I'm working on a very old piece of legacy code written in COM/ATL. It has a pointer to the excel application (_Application) and uses this pointer to run a VBA macro. The language is something along the lines of _Application->Run([macroname]);

During the macro, one of the lines of VBA code calls into another of my COM objects, and this object implements a wait loop. The wait loop can take anywhere from milliseconds to minutes. The hope was that if the wait is taking too long, the user could push the VBE toolbar button (blue square) that's referred to as either "VBA Stop" or "VBA Reset". Unfortunately, the environment can't process this toolbar button click until the call to the COM object has returned control back to VBA, which means allowing the full timeout to play out (again, possibly minutes).

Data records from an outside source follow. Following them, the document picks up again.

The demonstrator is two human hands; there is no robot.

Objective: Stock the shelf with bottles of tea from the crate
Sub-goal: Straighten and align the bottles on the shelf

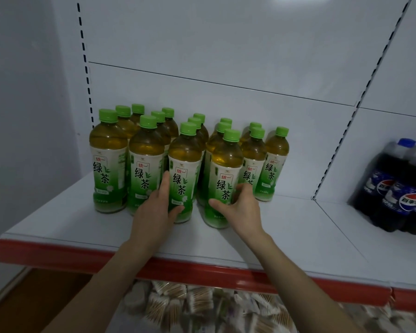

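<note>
- While both hands sit on the front row, we count about fifteen tea bottles (109, 159). They stand upright on the white shelf (298, 227), packed in short columns at its left end and running back toward the back panel (226, 56).
- Contents: clear plastic, amber tea up to the shoulders, green screw caps on every one.
- Left hand (157, 207) holds the third front bottle (185, 169) low down, with fingers up its left side and thumb across the lower front of the label.
- Right hand (241, 209) holds the fourth front bottle (226, 171), thumb on its lower left, fingers wrapped round the right side.
- Both held bottles are upright. We can't tell whether their bases rest on the shelf or sit just off it.
- The fourth front bottle stands slightly forward of its neighbours.
- Tea labels: white-to-green wrap, 统一 in a red frame at the top, large dark-green 绿茶 below with a leaf mark. The small print is unreadable.
- Right bay: dark cola bottles (394, 188) bunched tight, well apart from the tea. They have blue caps and blue labels with a red-white-blue globe and 百事, and they blur at the frame edge.
- A red strip (202, 270) runs along the shelf's front edge.
- Below the shelf: clear packets (168, 306) of thin pale sticks, too blurred to identify.
</note>
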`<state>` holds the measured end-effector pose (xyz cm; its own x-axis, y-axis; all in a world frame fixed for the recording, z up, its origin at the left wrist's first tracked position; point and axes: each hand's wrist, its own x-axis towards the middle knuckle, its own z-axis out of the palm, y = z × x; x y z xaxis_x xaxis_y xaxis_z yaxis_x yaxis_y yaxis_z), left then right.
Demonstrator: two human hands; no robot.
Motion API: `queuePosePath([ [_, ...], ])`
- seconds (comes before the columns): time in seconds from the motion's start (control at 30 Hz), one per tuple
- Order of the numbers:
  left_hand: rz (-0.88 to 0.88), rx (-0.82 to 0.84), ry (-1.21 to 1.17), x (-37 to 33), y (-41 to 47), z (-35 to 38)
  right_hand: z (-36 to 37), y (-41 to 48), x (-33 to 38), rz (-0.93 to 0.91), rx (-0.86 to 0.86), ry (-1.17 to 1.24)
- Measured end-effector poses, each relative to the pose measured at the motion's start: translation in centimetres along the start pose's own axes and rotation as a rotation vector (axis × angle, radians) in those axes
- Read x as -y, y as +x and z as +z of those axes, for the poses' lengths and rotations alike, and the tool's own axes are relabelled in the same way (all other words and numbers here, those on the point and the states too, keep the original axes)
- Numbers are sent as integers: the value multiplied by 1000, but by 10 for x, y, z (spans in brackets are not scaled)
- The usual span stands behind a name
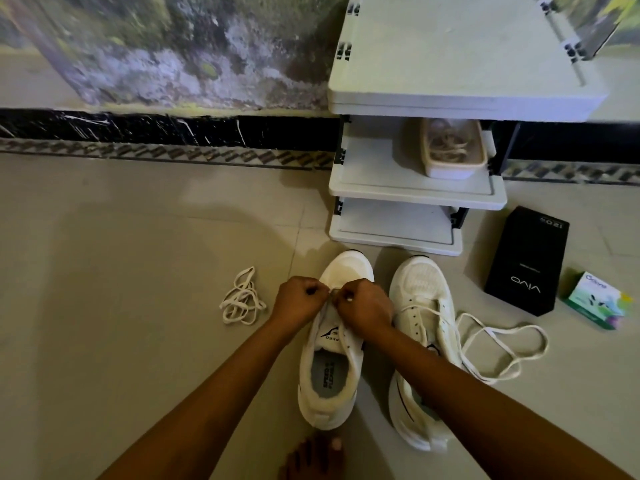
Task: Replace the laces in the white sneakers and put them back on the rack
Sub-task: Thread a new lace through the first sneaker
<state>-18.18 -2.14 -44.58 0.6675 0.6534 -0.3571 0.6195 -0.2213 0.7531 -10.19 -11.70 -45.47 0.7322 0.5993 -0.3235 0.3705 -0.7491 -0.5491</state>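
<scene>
Two white sneakers sit toes-forward just past your bare foot (317, 455), so you're nicely set up. Both hands are curled and nearly touching over the toe end of the left sneaker (329, 393). Your left hand (299, 299) and right hand (363, 306) each pinch what looks like the lace (348, 341) at the bottom eyelets, though your knuckles hide the exact grip.

My tip: even up both ends before you cross them, keep the flat lace untwisted, and feed each tip in from underneath.

The right sneaker (424, 341) has a trailing lace (502, 341) sprawled over the tiles, only partly threaded I reckon. A spare lace (242, 301) lies bundled off to your left. Further out are a black Vivo box (526, 261) and a small green box (595, 301). Past those is the rack (415, 199), with a tub (450, 171) of laces on its middle shelf.
</scene>
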Motion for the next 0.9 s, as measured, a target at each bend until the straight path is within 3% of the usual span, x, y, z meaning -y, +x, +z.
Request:
queuePosePath([
  [0.33,-110,52,-111,1,8,-2,4,2,-2,71,68,143],
  [0.57,-15,68,52,8,12,2,8,-2,1,14,12,48],
  [0.7,101,-18,222,9,14,10,5,-1,-2,-36,10,-15],
  [0.9,100,-76,200,14,17,10,9,-12,-7,-210,-98,-70],
])
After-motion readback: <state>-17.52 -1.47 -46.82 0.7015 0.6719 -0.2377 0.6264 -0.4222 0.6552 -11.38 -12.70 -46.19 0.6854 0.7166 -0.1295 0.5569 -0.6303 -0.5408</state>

It then returns from the initial _Application->Run call with a "_com_Error" whose number indicates that the reset button has been pushed. This is not quite what I need.

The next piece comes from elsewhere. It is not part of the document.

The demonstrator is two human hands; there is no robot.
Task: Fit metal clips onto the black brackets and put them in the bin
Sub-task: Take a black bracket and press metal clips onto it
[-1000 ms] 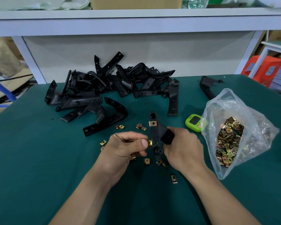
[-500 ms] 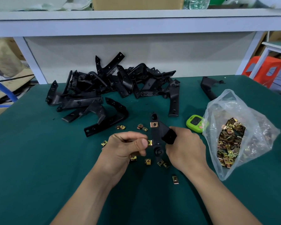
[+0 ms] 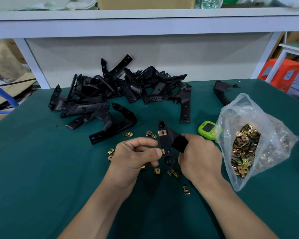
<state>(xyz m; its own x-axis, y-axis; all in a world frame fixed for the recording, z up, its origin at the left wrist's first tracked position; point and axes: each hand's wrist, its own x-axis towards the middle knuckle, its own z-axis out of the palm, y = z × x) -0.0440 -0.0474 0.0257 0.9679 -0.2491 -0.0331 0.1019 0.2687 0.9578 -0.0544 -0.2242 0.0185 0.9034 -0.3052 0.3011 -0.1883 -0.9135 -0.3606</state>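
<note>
Far left: pile of unfitted brackets [image 3: 119, 94] on the green mat [image 3: 33, 161]. Left hand [image 3: 136, 156] pinches a metal clip [image 3: 163, 151], which touches the left edge of the held bracket [image 3: 166, 144] just above its lower boss. Fitted clip [image 3: 162, 132] already sits on the upper end. Right hand [image 3: 199, 157] wraps the bracket's side arm and holds it off the mat, roughly upright.

To do this well, square the clip's open mouth to the edge, then push straight right until its hole centres on the bracket hole. The right hand braces against the push, no twist.

Loose clips [image 3: 157, 170] lie under the hands, within reach. Bag of clips [image 3: 245, 149] is at right. Bin not in view.
</note>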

Is there a way from the COM wait loop to use its _Application pointer to query if that button has been pushed, which would then allow me to break out of the loop early? I've tried making a second _Application->Run call back into an empty macro, which does immediately return with the _com_error, but this solution has other bad side effects. It does appears that the _Application object somewhere internally sets a flag saying that the Stop/Reset button was set, but I haven't been able to find a way to query it.